The data provisioning agent is a small component you need to install on-premise, on his agent the adapters are deployed, who will take care of the communication with the source systems. The agent will get the data from the source, next compress and send over HTTPS (encrypted) to HCP. In order to establish the communication between agent and server, a third small component is needed: a proxy server packages as a delivery unit to be imported in your HANA database. The same delivery unit will also provide you with monitoring capabilities.

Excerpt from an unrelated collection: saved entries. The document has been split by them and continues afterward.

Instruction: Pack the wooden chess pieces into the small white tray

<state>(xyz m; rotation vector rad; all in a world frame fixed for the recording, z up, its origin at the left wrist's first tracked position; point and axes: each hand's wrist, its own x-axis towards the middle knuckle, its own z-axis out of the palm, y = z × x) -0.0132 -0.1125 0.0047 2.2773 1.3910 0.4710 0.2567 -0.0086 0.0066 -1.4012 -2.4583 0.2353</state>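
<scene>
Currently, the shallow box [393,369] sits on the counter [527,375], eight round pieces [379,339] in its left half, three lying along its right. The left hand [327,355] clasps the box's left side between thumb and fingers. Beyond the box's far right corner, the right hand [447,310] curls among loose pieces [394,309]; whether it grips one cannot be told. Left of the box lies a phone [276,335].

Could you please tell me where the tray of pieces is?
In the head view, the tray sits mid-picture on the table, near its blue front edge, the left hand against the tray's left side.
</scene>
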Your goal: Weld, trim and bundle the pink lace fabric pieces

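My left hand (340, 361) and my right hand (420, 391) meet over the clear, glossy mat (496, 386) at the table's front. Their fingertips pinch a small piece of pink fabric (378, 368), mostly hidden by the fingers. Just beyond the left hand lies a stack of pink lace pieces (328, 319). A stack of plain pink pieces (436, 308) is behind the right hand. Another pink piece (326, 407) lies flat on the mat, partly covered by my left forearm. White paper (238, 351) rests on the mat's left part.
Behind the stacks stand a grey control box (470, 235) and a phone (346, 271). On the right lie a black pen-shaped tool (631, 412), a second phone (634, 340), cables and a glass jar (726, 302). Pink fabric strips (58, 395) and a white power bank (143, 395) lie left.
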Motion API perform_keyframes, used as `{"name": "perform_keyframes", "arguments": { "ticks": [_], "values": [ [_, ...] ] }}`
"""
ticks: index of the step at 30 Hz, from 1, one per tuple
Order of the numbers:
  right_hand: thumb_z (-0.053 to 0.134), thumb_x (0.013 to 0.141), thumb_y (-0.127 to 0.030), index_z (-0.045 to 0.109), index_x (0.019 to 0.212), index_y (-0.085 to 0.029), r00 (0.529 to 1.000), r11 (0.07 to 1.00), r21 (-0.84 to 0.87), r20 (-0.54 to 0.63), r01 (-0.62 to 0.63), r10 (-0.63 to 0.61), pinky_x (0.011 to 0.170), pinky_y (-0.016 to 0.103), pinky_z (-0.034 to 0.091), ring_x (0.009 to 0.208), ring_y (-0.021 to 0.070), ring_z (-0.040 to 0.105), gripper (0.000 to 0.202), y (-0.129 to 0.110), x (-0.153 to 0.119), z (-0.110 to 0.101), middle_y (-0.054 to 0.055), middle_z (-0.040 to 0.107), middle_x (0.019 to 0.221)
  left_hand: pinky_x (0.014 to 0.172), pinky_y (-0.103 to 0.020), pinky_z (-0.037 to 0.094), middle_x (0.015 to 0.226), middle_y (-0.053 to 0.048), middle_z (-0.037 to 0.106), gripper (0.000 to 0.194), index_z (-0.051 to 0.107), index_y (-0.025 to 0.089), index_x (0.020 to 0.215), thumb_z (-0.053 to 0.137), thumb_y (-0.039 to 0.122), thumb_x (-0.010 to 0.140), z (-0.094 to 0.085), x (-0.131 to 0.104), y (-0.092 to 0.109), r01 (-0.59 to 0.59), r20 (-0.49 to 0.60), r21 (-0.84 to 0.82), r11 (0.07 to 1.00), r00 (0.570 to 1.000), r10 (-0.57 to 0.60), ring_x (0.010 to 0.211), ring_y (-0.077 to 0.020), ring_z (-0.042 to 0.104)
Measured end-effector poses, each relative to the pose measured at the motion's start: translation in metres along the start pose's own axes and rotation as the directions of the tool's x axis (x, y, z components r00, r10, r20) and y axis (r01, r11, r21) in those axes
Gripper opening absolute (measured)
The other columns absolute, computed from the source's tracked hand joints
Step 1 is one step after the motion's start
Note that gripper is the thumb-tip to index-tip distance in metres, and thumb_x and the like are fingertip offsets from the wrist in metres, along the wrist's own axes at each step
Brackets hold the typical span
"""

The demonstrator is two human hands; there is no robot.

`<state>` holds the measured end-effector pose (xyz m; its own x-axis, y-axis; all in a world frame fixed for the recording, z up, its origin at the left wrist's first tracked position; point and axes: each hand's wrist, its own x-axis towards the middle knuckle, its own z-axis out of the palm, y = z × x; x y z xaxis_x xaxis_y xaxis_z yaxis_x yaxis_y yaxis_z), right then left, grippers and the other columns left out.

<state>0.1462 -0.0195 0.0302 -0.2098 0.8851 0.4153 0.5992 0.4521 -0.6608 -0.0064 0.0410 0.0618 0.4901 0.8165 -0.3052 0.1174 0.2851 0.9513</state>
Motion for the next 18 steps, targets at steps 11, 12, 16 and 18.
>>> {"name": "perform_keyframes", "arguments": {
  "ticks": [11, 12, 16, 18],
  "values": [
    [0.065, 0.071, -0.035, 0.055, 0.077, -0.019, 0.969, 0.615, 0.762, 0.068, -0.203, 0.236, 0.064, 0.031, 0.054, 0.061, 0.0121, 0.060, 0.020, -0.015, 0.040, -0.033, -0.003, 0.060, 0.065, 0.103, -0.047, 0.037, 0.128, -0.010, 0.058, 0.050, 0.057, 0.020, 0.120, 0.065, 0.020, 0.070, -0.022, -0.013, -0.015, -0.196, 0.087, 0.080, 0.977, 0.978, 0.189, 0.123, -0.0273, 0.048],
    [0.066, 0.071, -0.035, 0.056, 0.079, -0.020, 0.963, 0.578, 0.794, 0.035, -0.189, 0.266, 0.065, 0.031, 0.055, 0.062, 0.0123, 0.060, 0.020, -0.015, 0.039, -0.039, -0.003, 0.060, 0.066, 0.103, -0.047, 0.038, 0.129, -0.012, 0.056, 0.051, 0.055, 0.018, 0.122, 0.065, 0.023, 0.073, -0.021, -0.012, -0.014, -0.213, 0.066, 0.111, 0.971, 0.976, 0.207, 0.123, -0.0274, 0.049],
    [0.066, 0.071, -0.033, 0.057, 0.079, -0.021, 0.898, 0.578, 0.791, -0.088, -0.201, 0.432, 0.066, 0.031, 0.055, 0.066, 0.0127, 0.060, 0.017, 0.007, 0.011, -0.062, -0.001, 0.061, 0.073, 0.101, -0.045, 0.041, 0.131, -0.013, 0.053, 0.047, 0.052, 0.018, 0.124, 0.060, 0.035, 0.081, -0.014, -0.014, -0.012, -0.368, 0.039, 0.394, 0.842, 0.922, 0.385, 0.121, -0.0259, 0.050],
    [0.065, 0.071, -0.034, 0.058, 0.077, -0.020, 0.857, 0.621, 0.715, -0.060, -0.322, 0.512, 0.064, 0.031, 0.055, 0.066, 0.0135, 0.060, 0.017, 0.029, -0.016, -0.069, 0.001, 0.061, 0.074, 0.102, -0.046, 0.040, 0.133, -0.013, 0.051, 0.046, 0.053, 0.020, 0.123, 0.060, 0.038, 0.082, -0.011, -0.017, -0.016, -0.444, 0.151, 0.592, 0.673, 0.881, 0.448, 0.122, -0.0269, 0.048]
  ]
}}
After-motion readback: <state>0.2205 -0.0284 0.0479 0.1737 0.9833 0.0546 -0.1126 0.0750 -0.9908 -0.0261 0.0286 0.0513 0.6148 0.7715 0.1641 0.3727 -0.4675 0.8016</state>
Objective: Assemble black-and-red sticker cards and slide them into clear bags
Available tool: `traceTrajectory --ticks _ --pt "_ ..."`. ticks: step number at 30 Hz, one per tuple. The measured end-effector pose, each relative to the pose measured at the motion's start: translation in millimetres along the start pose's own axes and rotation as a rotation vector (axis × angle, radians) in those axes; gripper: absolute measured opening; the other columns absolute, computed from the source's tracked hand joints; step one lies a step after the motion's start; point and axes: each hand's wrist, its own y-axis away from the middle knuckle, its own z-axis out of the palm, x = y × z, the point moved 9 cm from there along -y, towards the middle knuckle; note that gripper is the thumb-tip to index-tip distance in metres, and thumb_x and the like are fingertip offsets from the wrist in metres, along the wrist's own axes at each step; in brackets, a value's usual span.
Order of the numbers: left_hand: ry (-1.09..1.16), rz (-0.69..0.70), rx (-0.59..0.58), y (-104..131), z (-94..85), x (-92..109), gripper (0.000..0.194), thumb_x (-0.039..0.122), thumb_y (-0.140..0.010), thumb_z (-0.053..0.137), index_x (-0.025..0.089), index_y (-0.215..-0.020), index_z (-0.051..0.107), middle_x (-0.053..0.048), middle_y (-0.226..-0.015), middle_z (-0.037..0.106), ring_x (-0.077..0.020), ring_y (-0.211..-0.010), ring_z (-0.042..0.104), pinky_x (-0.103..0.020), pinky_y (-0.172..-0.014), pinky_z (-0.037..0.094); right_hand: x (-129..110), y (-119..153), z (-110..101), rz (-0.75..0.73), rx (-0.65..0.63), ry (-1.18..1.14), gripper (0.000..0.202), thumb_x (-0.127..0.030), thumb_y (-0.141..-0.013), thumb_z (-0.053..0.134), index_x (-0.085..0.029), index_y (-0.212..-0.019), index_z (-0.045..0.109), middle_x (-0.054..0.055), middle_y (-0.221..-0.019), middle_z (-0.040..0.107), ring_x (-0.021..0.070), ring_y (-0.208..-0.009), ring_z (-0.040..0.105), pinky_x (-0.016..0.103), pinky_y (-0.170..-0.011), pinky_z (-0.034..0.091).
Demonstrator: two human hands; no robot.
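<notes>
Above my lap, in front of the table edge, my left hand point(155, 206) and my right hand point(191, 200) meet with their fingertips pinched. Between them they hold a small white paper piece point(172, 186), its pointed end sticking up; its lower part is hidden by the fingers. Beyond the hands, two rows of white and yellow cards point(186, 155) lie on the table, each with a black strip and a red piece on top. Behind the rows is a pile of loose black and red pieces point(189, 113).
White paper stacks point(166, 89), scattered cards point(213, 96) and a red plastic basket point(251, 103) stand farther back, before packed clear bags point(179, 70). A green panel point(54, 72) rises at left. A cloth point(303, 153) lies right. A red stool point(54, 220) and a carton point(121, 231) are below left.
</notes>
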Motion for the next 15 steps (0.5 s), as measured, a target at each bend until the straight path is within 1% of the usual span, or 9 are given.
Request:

Note that bi-directional data transfer is possible, so not only loading data into HCP, also write back to external targets.In both cases it is the agent that initiates the communication, so from a network point of view, the agent will always do outbound HTTPS calls. The response of such a call can be the data to be written back to the onPremise system. This means the agent can communicate with HCP without VPN tunnels or reverse proxy setup.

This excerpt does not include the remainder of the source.